The execution node is responsible for turning tool calls produced by the planning node into actual execution:

  • Unified Tool Interface: All tools — whether from local functions, MCP services, or A2A agents — are executed through a unified call protocol. The execution node does not care about specific tool origins.
  • Concurrency Control: Supports concurrent execution of multiple tool calls, with concurrency adjustable via configuration.
  • Parameter Validation: Validates tool call parameters against schemas to ensure passed values match the expected format defined by the tool.
  • Result Truncation: Limits the length of overly long tool return content to prevent context bloat.
  • Error Classification: Categorizes execution exceptions into retryable errors, recoverable errors, and unrecoverable errors, assisting upstream in deciding subsequent strategies.

6. Tool System

Tools are registered and discovered by a unified manager. Currently supported sources include:

  • Local Functions: Directly registered Python functions, wrapped by the framework as callable tools.
  • MCP Services: External tool services connected via the MCP protocol, supporting both stdio and HTTP communication modes.
  • A2A Agents: Other agents called as tools by the current agent, enabling inter-agent collaboration.
  • Framework Builtin Tools: General-purpose tools pre-installed by the system.

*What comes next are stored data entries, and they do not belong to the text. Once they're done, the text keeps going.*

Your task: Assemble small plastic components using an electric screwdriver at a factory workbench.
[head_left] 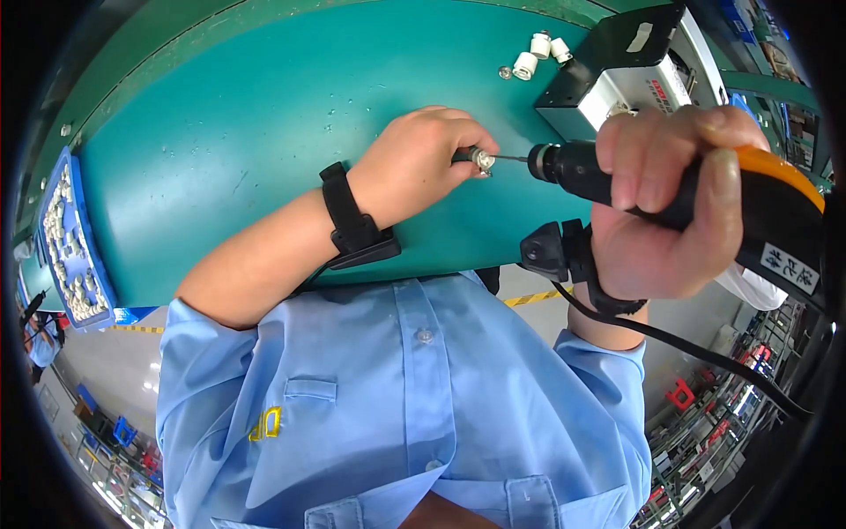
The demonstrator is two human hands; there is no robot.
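Note:
My left hand (427,163) pinches a small part (484,160) with a pale, metallic end that faces right; most of it is hidden by the fingers. In my right hand (674,207) is a black and orange electric screwdriver (582,172), held level with the fingers wrapped round its body. Its thin bit points left and its tip meets, or nearly meets, the end of the small part; whether they touch I cannot tell. Both hands are above the green work surface (256,123).
Several white cylindrical parts (526,65) and a small metal piece (505,72) lie at the back right, beside a black and white machine (617,70). A blue tray (104,280) of small white parts sits at the far left. A black cable (696,353) runs from my right wrist.

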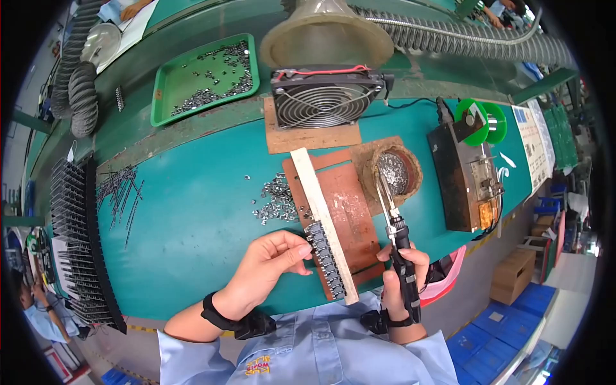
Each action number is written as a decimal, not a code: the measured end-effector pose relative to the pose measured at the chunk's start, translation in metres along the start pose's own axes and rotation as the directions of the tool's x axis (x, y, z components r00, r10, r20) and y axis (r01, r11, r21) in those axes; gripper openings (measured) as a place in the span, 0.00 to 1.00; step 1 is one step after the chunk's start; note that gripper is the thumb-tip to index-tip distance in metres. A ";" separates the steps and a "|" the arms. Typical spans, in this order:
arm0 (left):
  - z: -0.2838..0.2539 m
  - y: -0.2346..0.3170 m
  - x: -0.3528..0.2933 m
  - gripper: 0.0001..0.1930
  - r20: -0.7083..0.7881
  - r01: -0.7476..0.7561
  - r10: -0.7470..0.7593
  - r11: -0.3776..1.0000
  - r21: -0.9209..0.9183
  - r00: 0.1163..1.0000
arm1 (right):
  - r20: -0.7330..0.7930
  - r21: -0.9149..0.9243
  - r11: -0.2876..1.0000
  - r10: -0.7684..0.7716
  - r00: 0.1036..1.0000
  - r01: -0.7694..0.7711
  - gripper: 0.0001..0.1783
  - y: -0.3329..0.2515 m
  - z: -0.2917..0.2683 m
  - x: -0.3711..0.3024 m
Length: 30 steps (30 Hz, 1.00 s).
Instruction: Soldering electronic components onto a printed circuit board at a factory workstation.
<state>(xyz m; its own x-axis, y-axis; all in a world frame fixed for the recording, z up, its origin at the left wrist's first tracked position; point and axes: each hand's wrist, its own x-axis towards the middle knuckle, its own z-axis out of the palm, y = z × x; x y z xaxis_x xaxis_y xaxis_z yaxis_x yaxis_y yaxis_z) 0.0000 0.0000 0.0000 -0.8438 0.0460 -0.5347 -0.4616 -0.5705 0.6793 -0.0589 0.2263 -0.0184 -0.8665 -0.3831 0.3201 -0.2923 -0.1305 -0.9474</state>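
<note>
My right hand [404, 282] is wrapped round the black handle of a soldering iron [402, 247], whose metal tip points up into a round pot [393, 173] with silvery bits inside. My left hand [269, 263] is closed, thumb and forefinger pinched at the upper left edge of a row of small black components [326, 260]. What lies between those fingertips is too small to make out. The row runs along a pale straight bar [324, 224], which slants across a reddish-brown board [350, 208]. Loose small metal parts [276, 200] lie in a heap left of the bar.
Behind the board stands a black fan [327, 102] beneath a wide duct hood [327, 38]. A green tray [205, 80] of small parts sits back left. Racked dark strips [74, 237] line the left edge. A solder feeder [465, 173] with a green reel [475, 122] stands right.
</note>
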 end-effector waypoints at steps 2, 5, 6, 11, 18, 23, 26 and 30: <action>0.001 0.003 0.000 0.04 -0.015 0.008 -0.008 1.000 -0.003 1.000 | -0.052 -0.052 0.998 0.030 0.998 -0.033 0.23 0.004 0.003 -0.003; 0.001 0.004 0.006 0.03 -0.022 0.022 -0.021 1.000 0.019 1.000 | -0.060 -0.089 0.996 0.015 0.998 -0.021 0.22 0.013 -0.001 0.001; 0.000 0.003 0.006 0.02 -0.022 0.017 -0.016 1.000 0.025 1.000 | -0.019 -0.107 0.994 -0.019 1.000 0.017 0.22 0.014 -0.004 0.004; 0.004 0.002 0.007 0.03 -0.045 0.013 -0.011 0.998 0.055 0.999 | 0.007 -0.084 0.996 -0.003 1.000 0.004 0.20 0.013 -0.007 0.004; 0.007 0.004 0.006 0.03 -0.084 0.039 -0.033 0.996 0.074 0.996 | 0.066 -0.098 0.995 -0.018 0.998 0.025 0.20 0.013 -0.011 0.008; 0.009 0.003 0.006 0.04 -0.092 0.032 -0.027 0.998 0.060 0.995 | 0.093 -0.104 0.994 -0.027 0.995 0.037 0.20 0.014 -0.013 0.008; 0.009 0.003 0.005 0.04 -0.095 0.027 -0.022 0.998 0.059 0.995 | 0.090 -0.105 0.994 -0.025 0.996 0.034 0.20 0.014 -0.013 0.008; 0.009 0.003 0.006 0.04 -0.095 0.023 -0.016 0.997 0.076 0.995 | 0.086 -0.108 0.994 -0.024 0.996 0.033 0.20 0.014 -0.012 0.008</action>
<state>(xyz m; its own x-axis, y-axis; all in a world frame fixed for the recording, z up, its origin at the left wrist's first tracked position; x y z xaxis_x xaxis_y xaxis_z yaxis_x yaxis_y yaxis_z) -0.0089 0.0062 0.0038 -0.8064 -0.0229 -0.5910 -0.5007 -0.5054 0.7028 -0.0752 0.2325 -0.0293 -0.8214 -0.4567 0.3417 -0.3630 -0.0437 -0.9308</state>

All tools provide structured name, description, and parameter definitions, used by the planning node for reference when reasoning about tool selection.

7. Runtime State

The engine maintains a unified state object throughout execution, spanning all nodes:

  • Message History: Complete conversation records, including user input, model responses, and tool call results.
  • Execution Statistics: Accumulated conversation rounds, effective tool call count, invalid call count, etc.
  • Session Identification: User, session, run instance, and other associated information.
  • Termination Flag: Whether the current task has completed.
  • Cross-Session Memory: Summary information retrieved from historical sessions for context continuity in long-duration tasks.

8. Debugging Suggestions

When agent behavior does not meet expectations, prioritize investigating the following:

  1. Scenario Instructions: Whether the agent's role, boundaries, and termination conditions are clearly constrained. Overly vague instructions cause the model to call tools aimlessly; overly strict instructions may cause premature termination.
  2. Tool Descriptions: Whether tool names and descriptions accurately reflect their functionality. The model relies on tool descriptions for selection decisions; inaccurate descriptions trigger incorrect calls.
  3. Loop Limits: Whether max iterations and token limits are set too low, causing task truncation; or too high, causing resource waste.
  4. Tool Returns: Whether tool return content is concise yet sufficiently informative for the model to accurately judge the next action.